Parfois, ces difficultés survivent à une rééducation de l'écriture et peuvent être un obstacle à l'obtention d'une écriture fluide et lisible. Le geste formateur des lettres est alors connu, mais le déplacement de la main et du poignet reste inefficace ; la dispersion de l'attention rend la rédaction d'un texte long impossible. Il peut également y avoir un obstacle psychologique à la rééducation : certains élèves sont capables de bien écrire à la suite d'une rééducation, mais n'arrivent pas à montrer ce qu'ils savent faire, suite à un blocage. Des réflexes primitifs non intégrés peuvent également être un obstacle à la coordination des gestes nécessaire à l'écriture et à la concentration.
Selon les cas, on peut alors envisager un suivi avant, pendant ou après la graphopédagogie. Il peut s'agir d'un suivi par un psychologue, un sophrologue, un kinésiologue, un spécialiste des réflexes primordiaux... selon que l'on soupçonne plutot un blocage psychologique, une tension trop grande nuisant aux apprentissages, un manque de concentration ou des réflexes mal intégrés.
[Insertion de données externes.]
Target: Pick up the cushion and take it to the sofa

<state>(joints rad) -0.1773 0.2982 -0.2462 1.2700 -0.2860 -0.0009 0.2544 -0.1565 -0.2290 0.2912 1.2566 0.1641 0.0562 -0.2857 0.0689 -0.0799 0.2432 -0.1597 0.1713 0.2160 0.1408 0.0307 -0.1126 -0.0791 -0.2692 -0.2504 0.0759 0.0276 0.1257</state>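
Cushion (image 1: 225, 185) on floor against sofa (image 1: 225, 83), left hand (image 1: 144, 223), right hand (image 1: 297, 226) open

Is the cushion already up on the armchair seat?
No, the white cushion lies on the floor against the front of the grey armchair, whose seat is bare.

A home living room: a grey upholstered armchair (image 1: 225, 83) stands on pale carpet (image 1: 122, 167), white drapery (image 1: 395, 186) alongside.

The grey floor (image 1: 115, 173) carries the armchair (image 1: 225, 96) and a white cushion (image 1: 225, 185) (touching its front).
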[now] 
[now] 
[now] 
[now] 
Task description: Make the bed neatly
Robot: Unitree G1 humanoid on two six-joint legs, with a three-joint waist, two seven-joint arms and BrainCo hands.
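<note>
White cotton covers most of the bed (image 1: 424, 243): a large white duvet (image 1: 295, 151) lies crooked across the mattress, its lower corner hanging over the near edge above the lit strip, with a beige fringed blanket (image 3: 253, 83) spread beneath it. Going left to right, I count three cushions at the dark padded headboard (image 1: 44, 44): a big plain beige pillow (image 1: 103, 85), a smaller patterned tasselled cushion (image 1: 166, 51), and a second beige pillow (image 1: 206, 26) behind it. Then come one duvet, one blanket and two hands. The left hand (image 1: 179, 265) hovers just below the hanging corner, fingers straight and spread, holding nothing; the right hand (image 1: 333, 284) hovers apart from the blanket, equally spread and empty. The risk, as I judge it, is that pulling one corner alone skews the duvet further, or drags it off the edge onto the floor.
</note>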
Il n'est pas toujours facile de faire le tri entre les différentes indications ! Le bon sens commande souvent de conseiller les familles en fonction des praticiens que l'on connaît favorablement plutôt qu'en fonction des spécialités qu'ils exercent — et ce d'autant plus que toutes les spécialités ne sont pas facilement disponibles partout. Les graphopédagogues connaissent généralement bien les professionnels qui exercent près de leur cabinet - certains travaillent même dans des structures pluridisciplinaires, comme Le Cocon d'Alfred à Besançon.
Là encore, une coordination entre le graphopédagogue et l'autre professionnel suivant l'enfant est hautement profitable.